Scientific wizzkids with palates like Picasso have conjured up a whole new range of indulgently bare-all liqueurs and cocktail bases which have completely revolutionised the cocktail bar. Just crack open a bottle of Suntory Midori, De Kuyper Original Peachtree or Baitz Rockmelon and you’re so overcome by the quality, freshness and fragrance of the aromas, so could eat them. Medicine they truly may not be, but who on earth ever made a cocktail with cough syrup?
Breakaway:
The drinking world has experienced a stormy relationship with dairy-based liqueurs since the its first appearance of Baileys Irish Cream. Thick, sweet and creamy, with a spirity afterburn so subtle it has fooled millions, Baileys’ success has inspired hundreds of imitators.

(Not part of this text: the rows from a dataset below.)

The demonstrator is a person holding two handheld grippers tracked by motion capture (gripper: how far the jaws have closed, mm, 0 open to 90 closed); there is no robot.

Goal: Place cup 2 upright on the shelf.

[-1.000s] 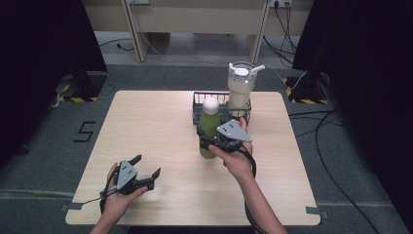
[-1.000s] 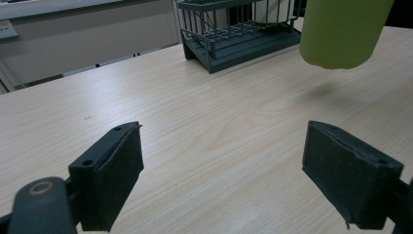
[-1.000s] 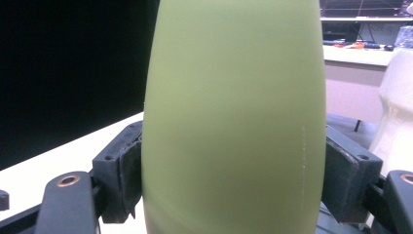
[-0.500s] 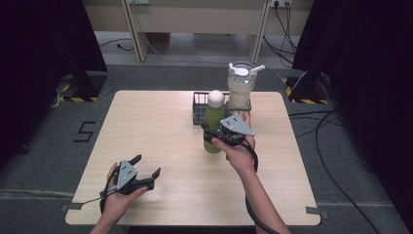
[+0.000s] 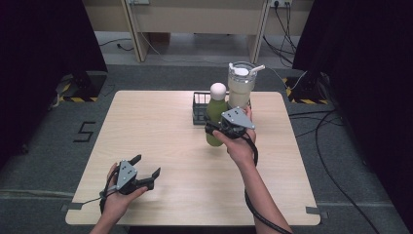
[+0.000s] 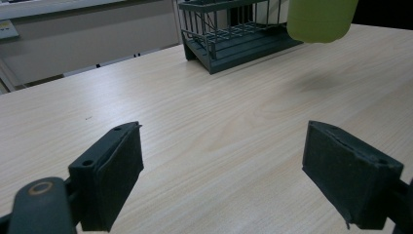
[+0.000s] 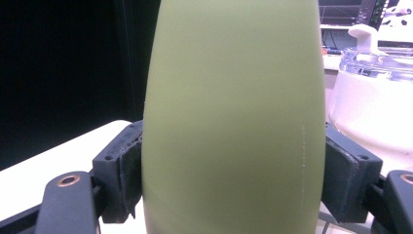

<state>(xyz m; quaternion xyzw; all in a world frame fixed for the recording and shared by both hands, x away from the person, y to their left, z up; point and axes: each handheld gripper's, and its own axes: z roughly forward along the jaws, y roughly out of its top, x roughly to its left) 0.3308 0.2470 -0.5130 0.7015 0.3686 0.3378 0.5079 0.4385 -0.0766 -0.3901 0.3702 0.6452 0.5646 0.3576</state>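
My right claw (image 5: 217,130) is clamped on the bottle (image 5: 215,114), lifted off the table; the rack (image 5: 198,108) at twelve o'clock awaits it. Left claw (image 5: 147,173) gapes, idle.

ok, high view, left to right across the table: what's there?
left claw → wire rack → green bottle clamped in the right claw → lidded tumbler
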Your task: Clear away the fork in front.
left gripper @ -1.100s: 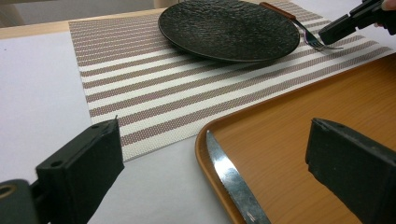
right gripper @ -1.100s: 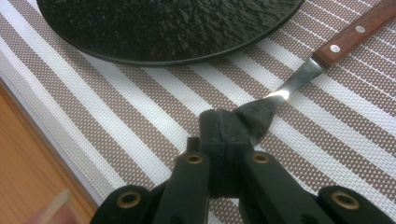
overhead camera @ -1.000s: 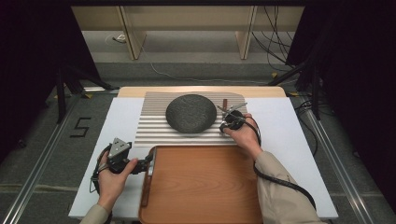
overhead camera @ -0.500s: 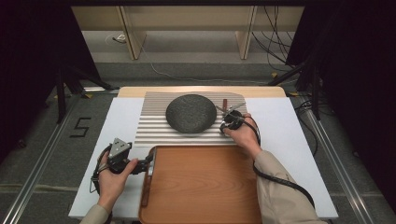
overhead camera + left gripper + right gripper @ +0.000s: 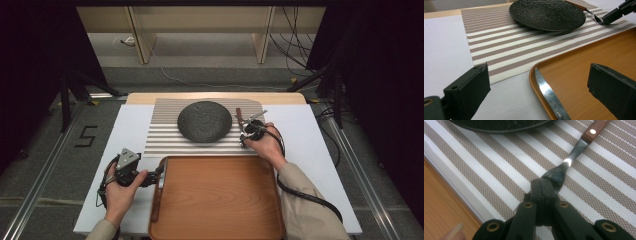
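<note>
A white desk [image 5: 310,150] stands in a dim room with a grey floor [image 5: 45,165]. Black drapes hang at the left and right, and pale wooden furniture legs and loose cables lie beyond the far edge. The number 5 [image 5: 86,136] is marked on the floor left of the desk.

At the near left, a person's left hand holds the left tool [image 5: 159,173] low over the desk. Its jaws are spread wide with nothing between them, and they point right, toward the left rim of an orange-brown wooden tray [image 5: 220,200] at the near middle. A knife [image 5: 550,96] rests along that left rim, its steel blade lying just inside the edge.

Beyond the tray, a placemat [image 5: 165,135] striped in white and brown covers the desk's middle. A round, dark, rough-textured plate [image 5: 204,121] sits on it.

Just right of the plate, the right hand holds the right tool [image 5: 242,138] down at the placemat. Its jaws are pressed together, pinching the tine end of a fork [image 5: 574,152] that lies flat on the stripes. The fork's brown wooden handle points toward the far side of the desk, close beside the plate's rim. A black cable trails from this tool back past the sleeve.
</note>
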`<control>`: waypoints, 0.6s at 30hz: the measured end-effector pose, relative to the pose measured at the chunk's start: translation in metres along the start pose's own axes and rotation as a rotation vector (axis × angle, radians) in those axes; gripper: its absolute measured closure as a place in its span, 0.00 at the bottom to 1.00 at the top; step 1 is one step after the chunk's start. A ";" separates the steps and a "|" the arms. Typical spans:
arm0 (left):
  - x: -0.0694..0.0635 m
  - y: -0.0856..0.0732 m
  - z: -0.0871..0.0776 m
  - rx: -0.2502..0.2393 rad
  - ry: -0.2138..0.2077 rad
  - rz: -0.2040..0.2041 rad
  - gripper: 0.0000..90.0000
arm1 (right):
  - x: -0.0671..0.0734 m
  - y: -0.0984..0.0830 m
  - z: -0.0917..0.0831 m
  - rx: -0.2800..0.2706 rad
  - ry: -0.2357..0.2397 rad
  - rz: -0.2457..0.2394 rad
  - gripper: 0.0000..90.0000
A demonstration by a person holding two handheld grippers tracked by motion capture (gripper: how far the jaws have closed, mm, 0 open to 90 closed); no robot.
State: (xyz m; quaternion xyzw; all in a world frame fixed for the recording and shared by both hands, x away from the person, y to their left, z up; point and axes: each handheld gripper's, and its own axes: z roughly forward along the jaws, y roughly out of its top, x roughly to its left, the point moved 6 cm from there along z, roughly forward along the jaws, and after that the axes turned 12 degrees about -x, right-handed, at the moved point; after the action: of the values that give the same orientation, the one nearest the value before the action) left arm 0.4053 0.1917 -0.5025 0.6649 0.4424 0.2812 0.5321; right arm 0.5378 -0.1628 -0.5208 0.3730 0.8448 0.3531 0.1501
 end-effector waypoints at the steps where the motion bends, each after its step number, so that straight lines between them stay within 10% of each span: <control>1: 0.000 0.000 0.000 0.000 0.000 0.000 0.04 | -0.001 -0.001 -0.002 0.003 -0.001 0.003 1.00; 18: 0.000 -0.002 0.001 0.005 0.002 0.000 0.04 | -0.012 -0.026 -0.032 0.058 0.008 -0.042 1.00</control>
State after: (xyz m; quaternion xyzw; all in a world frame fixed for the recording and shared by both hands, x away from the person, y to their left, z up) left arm 0.4055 0.1910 -0.5043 0.6659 0.4436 0.2807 0.5300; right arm 0.5157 -0.1998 -0.5170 0.3579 0.8630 0.3266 0.1431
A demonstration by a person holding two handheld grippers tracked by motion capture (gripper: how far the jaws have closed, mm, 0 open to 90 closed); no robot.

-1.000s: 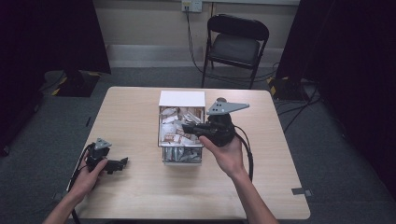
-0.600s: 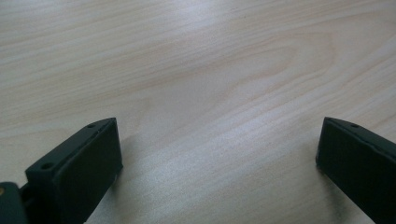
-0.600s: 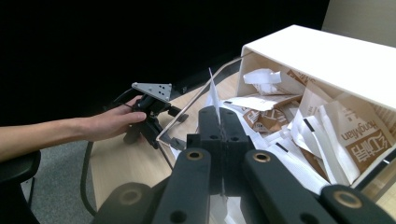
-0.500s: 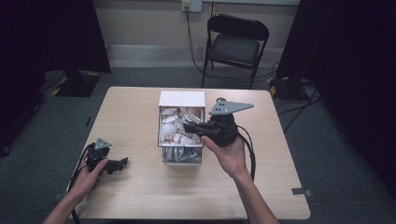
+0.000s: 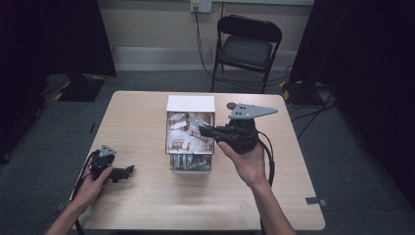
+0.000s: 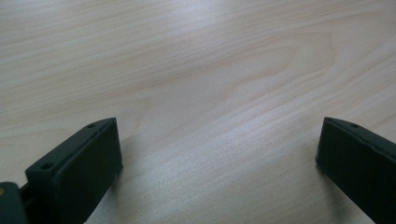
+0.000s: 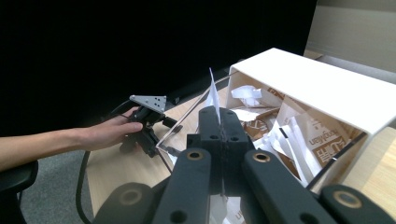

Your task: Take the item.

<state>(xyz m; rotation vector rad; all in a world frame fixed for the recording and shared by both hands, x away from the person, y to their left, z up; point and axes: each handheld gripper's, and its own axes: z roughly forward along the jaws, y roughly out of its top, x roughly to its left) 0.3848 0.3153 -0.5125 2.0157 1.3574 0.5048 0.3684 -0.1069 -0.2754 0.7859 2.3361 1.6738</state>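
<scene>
Two black jaws of the right gripper [image 7: 219, 122] are clenched flat together on a thin white packet [image 7: 212, 95]. In the right gripper view the packet stands on edge between the pads, and its long axis runs up and away from the jaw tips to a narrow pointed corner above them. Only the portion clear of the jaws is visible; the clamped end is hidden.

In the high view the right gripper [image 5: 208, 131] lies level above the right half of the open box [image 5: 191, 104], jaws pointing toward the left side of the table [image 5: 147, 210]. The packet itself is too small to tell apart there. Below the jaws the box holds a loose heap of white and brown packets [image 5: 183, 139]; whether the gripped packet touches this heap cannot be determined.

The left gripper [image 5: 128, 170] rests on the table at the near left, well apart from the box, with the person's left hand [image 5: 93, 183] on its body. In the left gripper view its jaws stand wide apart over bare wood, released, nothing between them.
</scene>
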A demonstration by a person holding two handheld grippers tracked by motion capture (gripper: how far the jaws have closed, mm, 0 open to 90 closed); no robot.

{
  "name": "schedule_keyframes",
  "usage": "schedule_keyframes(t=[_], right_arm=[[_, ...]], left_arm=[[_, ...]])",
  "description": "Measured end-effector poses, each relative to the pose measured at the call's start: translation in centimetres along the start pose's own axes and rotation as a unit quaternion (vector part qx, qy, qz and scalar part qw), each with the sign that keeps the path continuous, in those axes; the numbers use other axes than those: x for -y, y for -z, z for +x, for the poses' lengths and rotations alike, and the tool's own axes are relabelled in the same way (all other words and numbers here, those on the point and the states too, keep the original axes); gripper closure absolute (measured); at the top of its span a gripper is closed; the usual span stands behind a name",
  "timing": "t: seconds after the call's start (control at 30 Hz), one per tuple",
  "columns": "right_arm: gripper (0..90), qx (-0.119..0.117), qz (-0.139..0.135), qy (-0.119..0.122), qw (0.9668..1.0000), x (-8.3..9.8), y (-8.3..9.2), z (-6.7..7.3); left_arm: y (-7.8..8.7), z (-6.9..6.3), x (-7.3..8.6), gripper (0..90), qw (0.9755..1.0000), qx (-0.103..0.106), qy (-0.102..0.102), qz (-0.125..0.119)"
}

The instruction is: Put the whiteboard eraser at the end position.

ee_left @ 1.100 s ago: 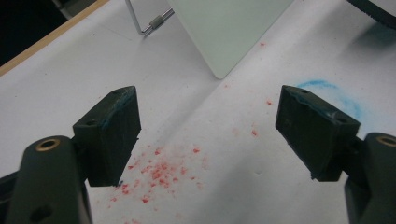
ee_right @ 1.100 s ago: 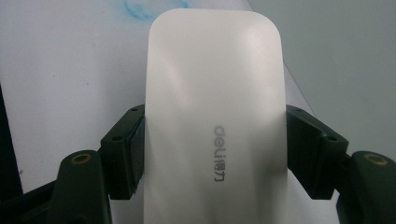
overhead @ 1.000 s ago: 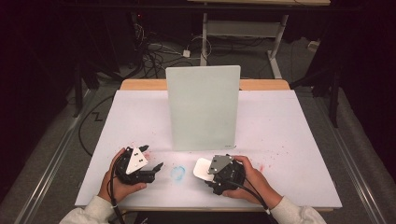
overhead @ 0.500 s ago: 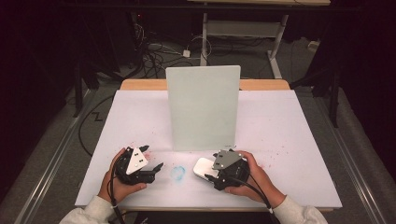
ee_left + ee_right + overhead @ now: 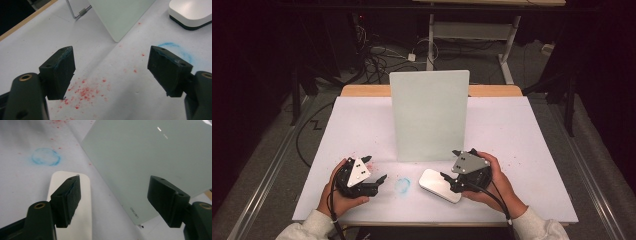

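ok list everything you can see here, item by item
board: 1, pale green-white, upright at table centre on a wire stand
mouse: 1, white, flat on table by the right gripper
blue ring mark: 1, blue, on table left of the mouse
red specks: many, red, scattered on table
table: 1, white top
left gripper: 1, black, open, holding nothing
right gripper: 1, black, open, holding nothing

The pale green upright glass-like panel looks smooth and glossy with small light glints, its bent wire stand is bare metal, the white rounded smooth plastic block has a satin sheen, and the white matt desk shows a light wooden edge.
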State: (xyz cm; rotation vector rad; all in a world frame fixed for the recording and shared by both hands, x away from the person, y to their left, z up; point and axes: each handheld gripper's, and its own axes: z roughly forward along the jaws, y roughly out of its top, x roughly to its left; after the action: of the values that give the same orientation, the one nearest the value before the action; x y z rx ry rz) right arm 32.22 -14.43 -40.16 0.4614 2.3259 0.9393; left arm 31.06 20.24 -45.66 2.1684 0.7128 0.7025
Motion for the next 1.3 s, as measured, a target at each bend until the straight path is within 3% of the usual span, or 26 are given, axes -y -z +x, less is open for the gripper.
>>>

So, while some may observe a strictly ho-hum approach towards the introduction of yet another spin-off, the House of Godet’s new cream liqueur, simply called ‘Godet’, which matches youthful spirit, aged cognac and white Belgian chocolate in a snazzy off-white bottle, is certain to appeal to the club set. The drink is refined and mellow, all smoothness without a single hard edge. Sure it’s sweet, but with a modest alcoholic strength of 15, it won’t create too much harm if taken on the rocks or mixed in a cocktail, where it could be interchangeable for any other spirit-based cream liqueur. Being something of a sucker for a white Magnum ice-cream, I’m tempted to keep a bottle near the fridge. You just never know.
Godet is sold in 700ml, 375 ml and 50ml sizes. The recommended retail price 700ml is $29.99. It is distributed in Australia by Swift & Moore Pty Ltd.